问题
I am wondering how the toupper() function in C works. I am trying it out in the code below but I'm definitely doing something wrong. The code compiles, but the arguments passed into toupper() are not being capitalized...
char **copyArgs(int argc, char **argv) {
char **a = malloc(sizeof(char *) * (argc));
int i;
for(i = 0; i < argc; i++) {
int size = strlen(argv[i]);
a[i] = malloc(sizeof(char) * (size + 1));
strcpy(a[i], argv[i]);
a[i] = toupper(a[i]);
}
return a;
}
If I test this with "one two" it results in "one two", not "ONE TWO". Any advice is appreciated.
回答1:
toupper
converts a single letter to uppercase. In your case, you are passing a pointer to it instead of a char
thanks to C's forgiveness in implicit conversions, so it's obvious that it doesn't work correctly. Probably you are getting an "implicit pointer to integer conversion without a cast" warning: this is a strong sign that you are doing something very wrong.
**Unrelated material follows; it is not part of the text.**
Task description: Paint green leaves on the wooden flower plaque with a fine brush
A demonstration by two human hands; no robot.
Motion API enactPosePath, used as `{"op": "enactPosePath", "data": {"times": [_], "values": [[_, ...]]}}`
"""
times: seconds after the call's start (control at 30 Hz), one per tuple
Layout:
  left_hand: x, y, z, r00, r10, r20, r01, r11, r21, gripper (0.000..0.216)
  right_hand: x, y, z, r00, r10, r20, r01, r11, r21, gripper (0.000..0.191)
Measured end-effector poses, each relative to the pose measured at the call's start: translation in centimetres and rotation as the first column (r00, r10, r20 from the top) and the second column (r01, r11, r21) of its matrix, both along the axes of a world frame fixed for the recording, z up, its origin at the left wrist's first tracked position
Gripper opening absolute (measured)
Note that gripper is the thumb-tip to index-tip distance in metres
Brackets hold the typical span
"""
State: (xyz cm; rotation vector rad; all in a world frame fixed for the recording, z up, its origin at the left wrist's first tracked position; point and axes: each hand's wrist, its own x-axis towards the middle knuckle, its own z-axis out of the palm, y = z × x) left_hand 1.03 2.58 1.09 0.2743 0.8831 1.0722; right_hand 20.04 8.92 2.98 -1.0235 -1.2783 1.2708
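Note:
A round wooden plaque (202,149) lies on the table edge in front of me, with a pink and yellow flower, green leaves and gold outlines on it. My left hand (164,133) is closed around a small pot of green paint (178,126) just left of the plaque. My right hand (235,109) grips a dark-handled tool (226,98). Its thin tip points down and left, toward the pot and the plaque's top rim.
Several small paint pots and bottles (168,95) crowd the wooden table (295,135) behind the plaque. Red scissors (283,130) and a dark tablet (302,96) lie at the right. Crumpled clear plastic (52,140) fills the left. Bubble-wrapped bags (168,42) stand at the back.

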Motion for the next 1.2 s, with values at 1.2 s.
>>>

The whole thing doesn't blow up just because on your platform int
is as big as a pointer (or, at least, big enough for those pointers you are using); toupper
tries to interpret that int
as a character, finds out that it's non-alphabetic and returns it unmodified. That's sheer luck, on other platforms your program would probably crash, because of truncation in the pointer to int
conversion, and because the behavior of toupper
on integers outside the unsigned char
range (plus EOF
) is undefined.
To convert a whole string to uppercase, you have to iterate over all its chars and call toupper
on each of them. You can easily write a function that does this:
void strtoupper(char *str)
{
while(toupper((unsigned char)*str++))
;
}
Notice the unsigned char
cast - all C functions dealing with character categorization and conversion require an int
that is either EOF
(which is left intact) or is the value of an unsigned char
. The reason is sad and complex, and I already detailed it in another answer.
Still, it's worth noting that toupper
by design cannot work reliably with multibyte character encodings (such as UTF-8), so it has no real place in modern text processing (as in general most of the C locale facilities, which were (badly) designed in another era).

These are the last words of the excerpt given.